* Problem using Linux CAN
@ 2015-07-22 10:49 Tim Hotfilter
2015-07-22 17:41 ` Oliver Hartkopp
0 siblings, 1 reply; 8+ messages in thread
From: Tim Hotfilter @ 2015-07-22 10:49 UTC (permalink / raw)
To: linux-can
Hi,
I am developing a control unit using four CAN Controllers based on the Xilinx Zynq 7000. Two CAN Controllers (based on the sja1000) are implemented in the Zynq’s FPGA and two are already integrated. The control unit runs Linux 3.19 with socket can.
Under higher CAN busload (30% or more) socket CAN returns Error 105: No buffer space available.

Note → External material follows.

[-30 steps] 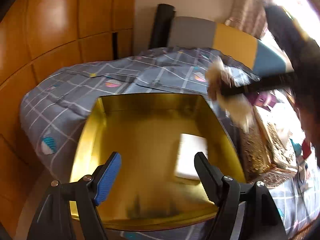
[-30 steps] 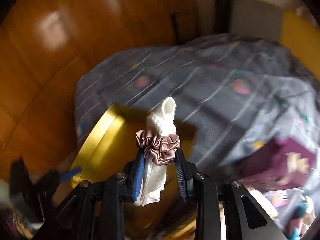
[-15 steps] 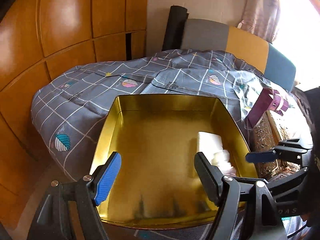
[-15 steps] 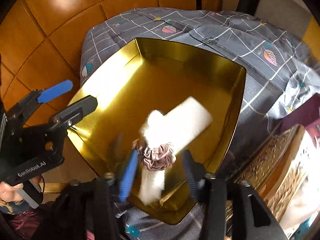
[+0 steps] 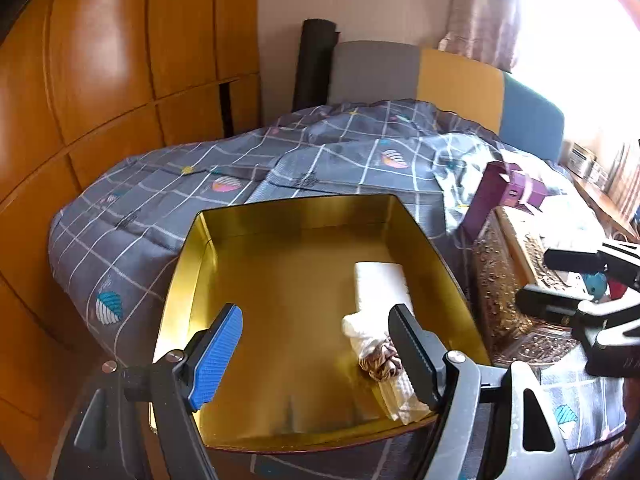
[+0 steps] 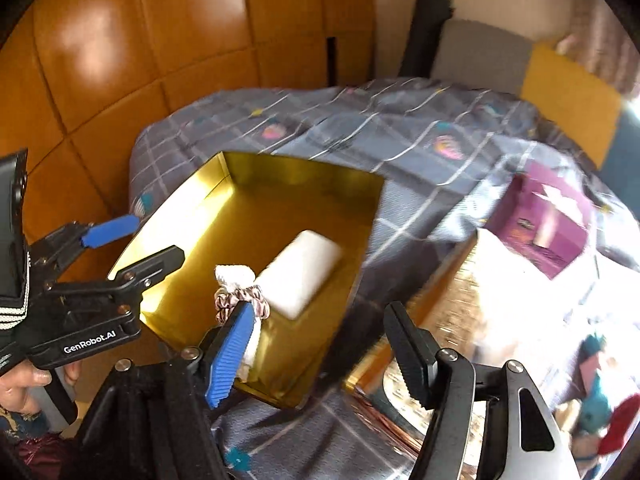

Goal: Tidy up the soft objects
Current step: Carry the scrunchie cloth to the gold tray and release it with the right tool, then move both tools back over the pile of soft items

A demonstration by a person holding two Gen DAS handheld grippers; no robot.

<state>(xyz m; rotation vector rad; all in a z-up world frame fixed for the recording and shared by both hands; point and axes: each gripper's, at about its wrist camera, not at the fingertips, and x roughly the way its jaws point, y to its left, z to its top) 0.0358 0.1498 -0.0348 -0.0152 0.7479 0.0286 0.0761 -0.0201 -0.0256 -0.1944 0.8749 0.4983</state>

The problem is independent from the hardware, it occurs on both sja1000 and xilinx can. Restarting the network device by bringing it down and up enables to send again. But since there are other ECUs using watchdogs this solution is not suitable.
After some kernel debugging it exposes that somehow a transmit interrupt gets lost. This results in a stopped tx queue and the transmit buffer overflows.
Is there a possibility to handle with the lost interrupt, like waking up the queue after a short timeout?
Thank you in advance!
Best regards
Tim Hotfilter
^ permalink raw reply [flat|nested] 8+ messages in thread
* Re: Problem using Linux CAN
2015-07-22 10:49 Problem using Linux CAN Tim Hotfilter
@ 2015-07-22 17:41 ` Oliver Hartkopp
2015-07-22 17:52 ` Tim Hotfilter
0 siblings, 1 reply; 8+ messages in thread
From: Oliver Hartkopp @ 2015-07-22 17:41 UTC (permalink / raw)
To: Tim Hotfilter, linux-can
On 22.07.2015 12:49, Tim Hotfilter wrote:
> I am developing a control unit using four CAN Controllers based on the Xilinx Zynq 7000. Two CAN Controllers (based on the sja1000) are implemented in the Zynq’s FPGA and two are already integrated. The control unit runs Linux 3.19 with socket can.
> Under higher CAN busload (30% or more) socket CAN returns Error 105: No buffer space available.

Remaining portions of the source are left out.